Another thought that may help us to adjust ourselves to the hard things in our lives is that it takes some losses, some disappointments and sorrows to make us appreciate the good things that we have. Youth is wasteful, not realizing its riches. It always remains true that what we do not realize does not exist, for us. A part of the law of compensation is that the more we lose, the more highly we prize what is left. That, perhaps, is the greatest compensation for growing older. Though the relentless years have taken away much to which we clung with tenacity, yet, somehow, we have come to place so high a valuation upon what remains that we often grow happier in spite of persistent and increasing losses. In the old story of the Sibylline Books, there is a thought of very wide application.

How little do we know which paths lead to happiness and success! We are sure, however, that we do know and rebel at the least deviation from the road we had marked out. Yet again and again a Power wiser than ourselves changes the direction of the path, and compels us to travel a different and unwelcome way. Afterward, looking back, we often realize that the best things life has brought us have come along that road of the defeat of cherished plans. These words of Emerson should be taken to heart by every young person who is having a severe struggle or who is passing through fiery trials:—

“We cannot part with our friends. We cannot let our angels go. We do not know that they only go out, that archangels may come in. A fever, a mutilation, a cruel disappointment, a loss of wealth, a loss of friends, seems at the moment unpaid loss, and unpayable. But the sure years reveal the deep remedial force that underlies all facts. The death of a dear friend, wife, brother, lover, which seemed nothing but privation, somewhat later assumes the aspect of a guide or genius; for it commonly operates revolutions in our way of life, terminates an epoch of infancy or of youth which was waiting to be closed, breaks up a wonted occupation, or a household, or style of living, and allows the formation of new ones more friendly to the growth of character. It permits or constrains the formation of new acquaintances, and the reception of new influences that prove of the first importance to the next years; and the man or woman who would have remained a sunny garden-flower, with no room for its roots and too much sunshine for its head, by the falling of the walls and the neglect of the gardener is made the banyan of the forest, yielding shade and fruit to wide neighborhoods of men.”

VII
SCHOOL SPIRIT

Among the forces which shape young men and women in our educational institutions, none is more potent than that indefinable, intangible, powerful thing we call school spirit, or college spirit, as the case may be. Students are often mistaken in the expression of it, but the spirit is right, though the expression may be wrong. School spirit always represents an unselfish attitude of the student. He has heard the call of something larger than himself.

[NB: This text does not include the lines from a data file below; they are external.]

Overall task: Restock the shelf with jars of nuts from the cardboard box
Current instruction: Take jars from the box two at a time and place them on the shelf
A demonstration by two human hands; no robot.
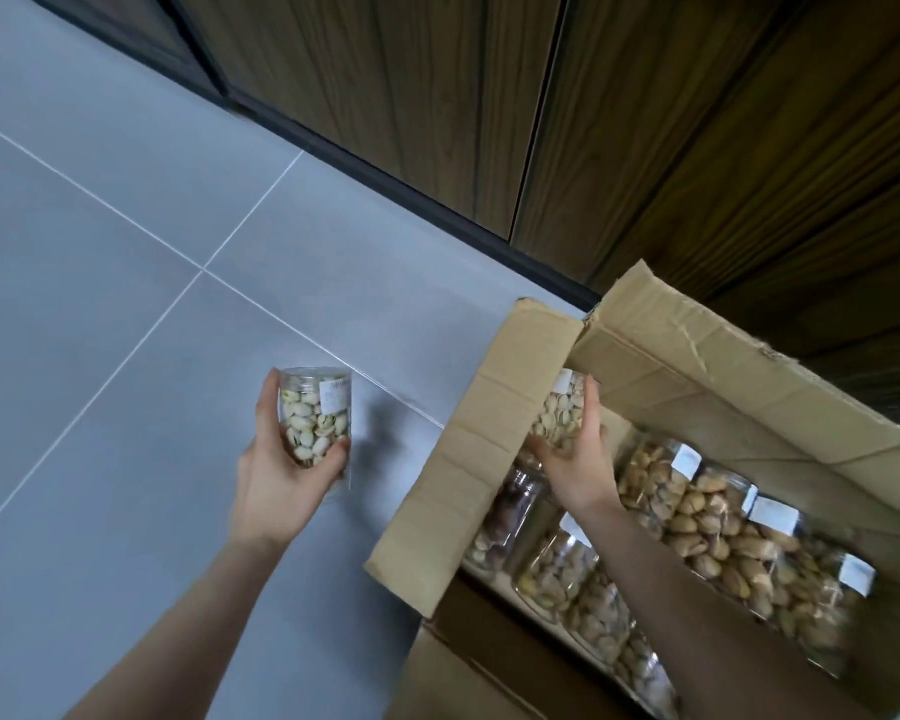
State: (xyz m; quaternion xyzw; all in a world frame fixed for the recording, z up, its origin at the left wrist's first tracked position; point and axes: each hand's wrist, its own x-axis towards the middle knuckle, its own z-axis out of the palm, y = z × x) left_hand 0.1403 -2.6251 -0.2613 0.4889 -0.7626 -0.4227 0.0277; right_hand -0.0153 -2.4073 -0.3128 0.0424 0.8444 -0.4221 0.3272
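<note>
Overhead, itemised by size.

Floor (pixel 126 304): grey tiles with pale grout lines, filling the left half of the view.

Cabinet fronts (pixel 567 106): dark wood-grain panels across the top and right, with a black plinth (pixel 385 179) along their foot where they meet the floor.

Cardboard box (pixel 723 366): brown, open, standing on the floor at lower right beside the cabinet fronts; its flaps are raised, the left flap (pixel 484 444) tilted outward over the tiles.

Jars in box (pixel 723 532): clear plastic jars of pale in-shell nuts, most lying on their sides in rows, several with white labels at the lid end; one at the left of the box holds darker contents.

Left hand (pixel 281 485): held out over the floor, well apart from the box, its grip closed round a jar of pistachios (pixel 315 413), upright, clear, with a white label near the top; thumb to the left, fingertips wrapping the lower right.

Right hand (pixel 575 459): reaching into the box just behind the left flap, its grip clasped round a second jar of pistachios (pixel 559 413), roughly upright, partly hidden by the flap.
</note>
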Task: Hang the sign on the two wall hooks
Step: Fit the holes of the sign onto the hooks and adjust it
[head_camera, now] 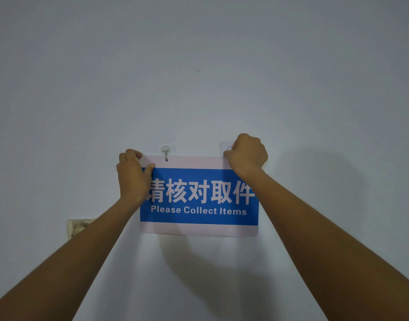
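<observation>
The wall (198, 66) is faced square on, and the sign (198, 195) is held flat against it at centre frame. Step judged: left hole looks engaged on the left hook (165, 150), at 11 o'clock of the sign; right side is being seated. The right hook (225, 147), a clear pad at 1 o'clock, is mostly covered, so engagement cannot be told. Next move likely calls for the right hole to be lined up and lowered onto its hook, with the sign kept level. Left hand (132, 177) grip: closed on the sign's 10 o'clock corner, thumb in front. Right hand (247, 155) grip: fist-tight at the 2 o'clock corner, pinching the top edge. Sign hangs below both grips.
</observation>
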Action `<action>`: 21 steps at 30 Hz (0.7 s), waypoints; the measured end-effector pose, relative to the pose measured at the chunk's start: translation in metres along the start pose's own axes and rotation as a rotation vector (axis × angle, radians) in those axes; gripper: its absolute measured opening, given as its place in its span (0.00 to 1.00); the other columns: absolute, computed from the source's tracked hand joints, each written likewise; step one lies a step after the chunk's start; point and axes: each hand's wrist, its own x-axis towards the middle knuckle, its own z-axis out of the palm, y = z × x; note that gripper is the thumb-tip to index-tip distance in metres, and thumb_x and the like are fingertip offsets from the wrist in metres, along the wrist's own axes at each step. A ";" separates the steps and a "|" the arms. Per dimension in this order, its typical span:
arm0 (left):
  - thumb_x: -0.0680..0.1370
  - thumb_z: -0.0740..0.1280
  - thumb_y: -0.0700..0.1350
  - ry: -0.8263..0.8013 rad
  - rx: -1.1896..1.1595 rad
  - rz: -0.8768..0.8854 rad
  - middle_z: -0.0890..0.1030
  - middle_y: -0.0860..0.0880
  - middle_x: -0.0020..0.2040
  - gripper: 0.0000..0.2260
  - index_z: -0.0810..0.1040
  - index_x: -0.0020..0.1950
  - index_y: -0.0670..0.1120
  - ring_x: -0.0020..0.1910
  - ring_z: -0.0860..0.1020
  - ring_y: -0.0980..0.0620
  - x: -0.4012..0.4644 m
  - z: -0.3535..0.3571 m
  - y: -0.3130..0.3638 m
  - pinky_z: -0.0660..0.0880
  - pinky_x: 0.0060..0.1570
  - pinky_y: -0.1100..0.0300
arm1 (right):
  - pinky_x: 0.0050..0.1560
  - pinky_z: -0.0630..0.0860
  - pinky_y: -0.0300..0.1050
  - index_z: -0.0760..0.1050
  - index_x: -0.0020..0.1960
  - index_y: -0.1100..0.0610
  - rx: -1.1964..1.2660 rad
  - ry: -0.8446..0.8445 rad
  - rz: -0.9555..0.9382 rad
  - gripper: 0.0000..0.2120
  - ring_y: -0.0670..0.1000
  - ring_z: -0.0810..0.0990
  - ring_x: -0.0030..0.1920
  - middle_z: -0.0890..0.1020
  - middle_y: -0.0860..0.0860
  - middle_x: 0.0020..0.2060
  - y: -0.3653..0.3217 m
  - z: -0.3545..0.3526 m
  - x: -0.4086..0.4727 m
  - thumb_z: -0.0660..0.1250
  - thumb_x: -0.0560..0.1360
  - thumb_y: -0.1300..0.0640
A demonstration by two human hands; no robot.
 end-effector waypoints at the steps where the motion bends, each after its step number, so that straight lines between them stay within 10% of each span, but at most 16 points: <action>1: 0.75 0.69 0.43 -0.004 -0.004 -0.001 0.73 0.41 0.58 0.14 0.69 0.57 0.42 0.56 0.75 0.42 0.000 0.000 0.000 0.76 0.57 0.47 | 0.31 0.68 0.40 0.78 0.42 0.60 0.010 0.024 0.001 0.03 0.54 0.77 0.35 0.79 0.53 0.36 0.000 0.002 -0.001 0.68 0.71 0.59; 21: 0.75 0.69 0.44 -0.048 -0.048 0.021 0.73 0.42 0.58 0.14 0.69 0.56 0.43 0.55 0.76 0.43 0.003 -0.005 -0.004 0.77 0.57 0.47 | 0.36 0.77 0.43 0.80 0.39 0.60 0.166 0.119 0.059 0.08 0.54 0.81 0.36 0.83 0.54 0.35 0.003 0.001 -0.010 0.72 0.68 0.55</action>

Though school spirit may be only a sentiment, it is that which gives its deepest richness to the life of a good school. It belongs to an epoch in the life of the student that can never be repeated and never forgotten. It is the source, not only of much of the truest happiness of the precious school days, but of stimulus to high endeavor.

While there are many day schools that have a fine and strong school spirit, it reaches its height only in those schools and colleges where the students live a common corporate life, away from their homes and other influences which tend to separate them instead of unite them. Such communities foster the closeness and intimacy necessary to that complete solidarity essential for strong school spirit.

Many things operate to draw the members of a student body together. The games and sports, the fun and frolic, are shared by all. The work, if not the same, is done under the same conditions. All inherit the common school traditions and the same ideals of life are put before all. These things tend to eliminate distinctions and to make for democracy. In short, they foster school spirit.

The life of a corporate group is something different from the lives of the individuals who compose it. The members of such a group act and react upon one another. Their impulses and emotions, their words and even their deeds take different tone and shape when in the midst of numbers of others similarly circumstanced. There is a latent fire in the soul which is fanned to flame by the contact of life with life. This infection of nature by nature operates for evil as well as for good. Its harmful influence is seen at its worst in what is called mob spirit or mob rule. The mob may be guilty of deeds which not a single individual in it would countenance if left to himself.

By the mere fact of your coming together, then, surrounded by the same influences, under the spell of the same traditions and ideals, you create an element of life which did not exist before and which reacts powerfully upon every one of you. This is of the greatest importance in the growth of character, especially in these formative years. If you are ever to come to complete self-realization, you must breathe the atmosphere of pure and wholesome social influences. You should ask yourself, then, concerning the joint social life which you are living from day to day, what you are gathering from it and what you are contributing to it.